**Prompt**
What you return must be the complete listing, unchanged.

↓

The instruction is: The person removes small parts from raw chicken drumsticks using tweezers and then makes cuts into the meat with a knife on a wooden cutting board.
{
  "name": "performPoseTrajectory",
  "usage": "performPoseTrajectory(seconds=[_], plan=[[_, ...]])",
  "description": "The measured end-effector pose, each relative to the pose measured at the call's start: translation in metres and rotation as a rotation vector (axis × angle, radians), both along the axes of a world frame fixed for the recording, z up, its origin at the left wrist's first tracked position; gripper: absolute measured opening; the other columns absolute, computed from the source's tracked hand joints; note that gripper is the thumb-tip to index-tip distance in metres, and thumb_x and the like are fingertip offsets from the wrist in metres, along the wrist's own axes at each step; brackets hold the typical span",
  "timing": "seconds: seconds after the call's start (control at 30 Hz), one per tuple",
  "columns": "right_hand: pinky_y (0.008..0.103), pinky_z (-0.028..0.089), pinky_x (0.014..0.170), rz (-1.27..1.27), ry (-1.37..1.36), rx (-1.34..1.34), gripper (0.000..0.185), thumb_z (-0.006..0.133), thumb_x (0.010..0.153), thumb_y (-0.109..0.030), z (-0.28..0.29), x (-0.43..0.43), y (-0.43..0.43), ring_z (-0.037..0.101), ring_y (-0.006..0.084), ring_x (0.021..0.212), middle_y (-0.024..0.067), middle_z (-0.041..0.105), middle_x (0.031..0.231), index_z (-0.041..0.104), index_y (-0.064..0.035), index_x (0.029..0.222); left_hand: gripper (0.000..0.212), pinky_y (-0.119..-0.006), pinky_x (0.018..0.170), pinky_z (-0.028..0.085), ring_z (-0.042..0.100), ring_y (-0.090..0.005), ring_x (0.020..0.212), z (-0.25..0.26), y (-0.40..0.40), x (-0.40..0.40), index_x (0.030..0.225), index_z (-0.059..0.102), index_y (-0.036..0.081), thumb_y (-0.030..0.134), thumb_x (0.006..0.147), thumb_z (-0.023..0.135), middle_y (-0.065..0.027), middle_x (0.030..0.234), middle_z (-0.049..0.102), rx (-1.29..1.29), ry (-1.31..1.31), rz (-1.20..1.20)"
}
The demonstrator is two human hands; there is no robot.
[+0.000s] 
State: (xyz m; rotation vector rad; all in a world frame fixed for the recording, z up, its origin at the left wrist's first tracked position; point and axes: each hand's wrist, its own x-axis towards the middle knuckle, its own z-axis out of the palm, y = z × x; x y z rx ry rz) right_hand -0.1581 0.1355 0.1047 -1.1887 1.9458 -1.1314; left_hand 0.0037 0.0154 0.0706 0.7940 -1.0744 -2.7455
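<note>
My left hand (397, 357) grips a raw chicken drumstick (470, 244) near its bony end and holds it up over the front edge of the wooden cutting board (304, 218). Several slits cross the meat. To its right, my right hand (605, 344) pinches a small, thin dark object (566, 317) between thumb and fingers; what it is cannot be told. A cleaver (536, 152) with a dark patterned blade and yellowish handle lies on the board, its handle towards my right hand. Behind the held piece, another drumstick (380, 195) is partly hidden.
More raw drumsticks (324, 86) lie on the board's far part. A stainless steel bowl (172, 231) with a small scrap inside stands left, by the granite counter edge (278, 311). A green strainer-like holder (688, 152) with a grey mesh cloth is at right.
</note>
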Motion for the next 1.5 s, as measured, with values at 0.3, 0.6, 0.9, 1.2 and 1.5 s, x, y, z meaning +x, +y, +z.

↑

**Exercise solution**
The instruction is: The person removes small parts from raw chicken drumsticks using tweezers and then makes cuts into the meat with a knife on a wooden cutting board.
{
  "name": "performPoseTrajectory",
  "usage": "performPoseTrajectory(seconds=[_], plan=[[_, ...]])",
  "description": "The measured end-effector pose, each relative to the pose measured at the call's start: translation in metres and rotation as a rotation vector (axis × angle, radians), both along the axes of a world frame fixed for the recording, z up, its origin at the left wrist's first tracked position; gripper: absolute measured opening; the other columns absolute, computed from the source's tracked hand joints; note that gripper is the thumb-tip to index-tip distance in metres, and thumb_x and the like are fingertip offsets from the wrist in metres, along the wrist's own axes at each step; brackets hold the typical span",
  "timing": "seconds: seconds after the call's start (control at 30 Hz), one per tuple",
  "columns": "right_hand: pinky_y (0.008..0.103), pinky_z (-0.028..0.089), pinky_x (0.014..0.170), rz (-1.27..1.27), ry (-1.37..1.36), rx (-1.34..1.34), gripper (0.000..0.185), thumb_z (-0.006..0.133), thumb_x (0.010..0.153), thumb_y (-0.109..0.030), z (-0.28..0.29), x (-0.43..0.43), y (-0.43..0.43), ring_z (-0.037..0.101), ring_y (-0.006..0.084), ring_x (0.021..0.212), middle_y (-0.024..0.067), middle_z (-0.041..0.105), middle_x (0.031..0.231), index_z (-0.041..0.104), index_y (-0.064..0.035), index_x (0.029..0.222); left_hand: gripper (0.000..0.212), pinky_y (-0.119..-0.006), pinky_x (0.018..0.170), pinky_z (-0.028..0.085), ring_z (-0.042..0.100), ring_y (-0.090..0.005), ring_x (0.020..0.212), z (-0.25..0.26), y (-0.40..0.40), x (-0.40..0.40), index_x (0.030..0.225), index_z (-0.059..0.102), index_y (-0.036..0.081), thumb_y (-0.030..0.134), thumb_x (0.006..0.147), thumb_z (-0.023..0.135), middle_y (-0.065..0.027), middle_x (0.030..0.234), middle_z (-0.049..0.102), rx (-1.29..1.29), ry (-1.31..1.31), rz (-1.20..1.20)"
}
The demonstrator is two human hands; there is no robot.
[+0.000s] 
State: (xyz m; rotation vector rad; all in a world frame fixed for the recording, z up, its origin at the left wrist's first tracked position; point and axes: each hand's wrist, its own x-axis towards the middle knuckle, its own z-axis out of the palm, y = z × x; x y z rx ry rz) right_hand -0.1581 0.1355 0.1047 -1.1887 1.9458 -1.1314; left_hand 0.0037 0.0154 0.0706 0.7940 -1.0744 -2.7455
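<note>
My left hand (397, 357) grips a raw chicken drumstick (470, 244) near its bony end and holds it up over the front edge of the wooden cutting board (304, 218). Several slits cross the meat. To its right, my right hand (605, 344) pinches a small, thin dark object (566, 317) between thumb and fingers; what it is cannot be told. A cleaver (536, 152) with a dark patterned blade and yellowish handle lies on the board, its handle towards my right hand. Behind the held piece, another drumstick (380, 195) is partly hidden.
More raw drumsticks (324, 86) lie on the board's far part. A stainless steel bowl (172, 231) with a small scrap inside stands left, by the granite counter edge (278, 311). A green strainer-like holder (688, 152) with a grey mesh cloth is at right.
</note>
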Motion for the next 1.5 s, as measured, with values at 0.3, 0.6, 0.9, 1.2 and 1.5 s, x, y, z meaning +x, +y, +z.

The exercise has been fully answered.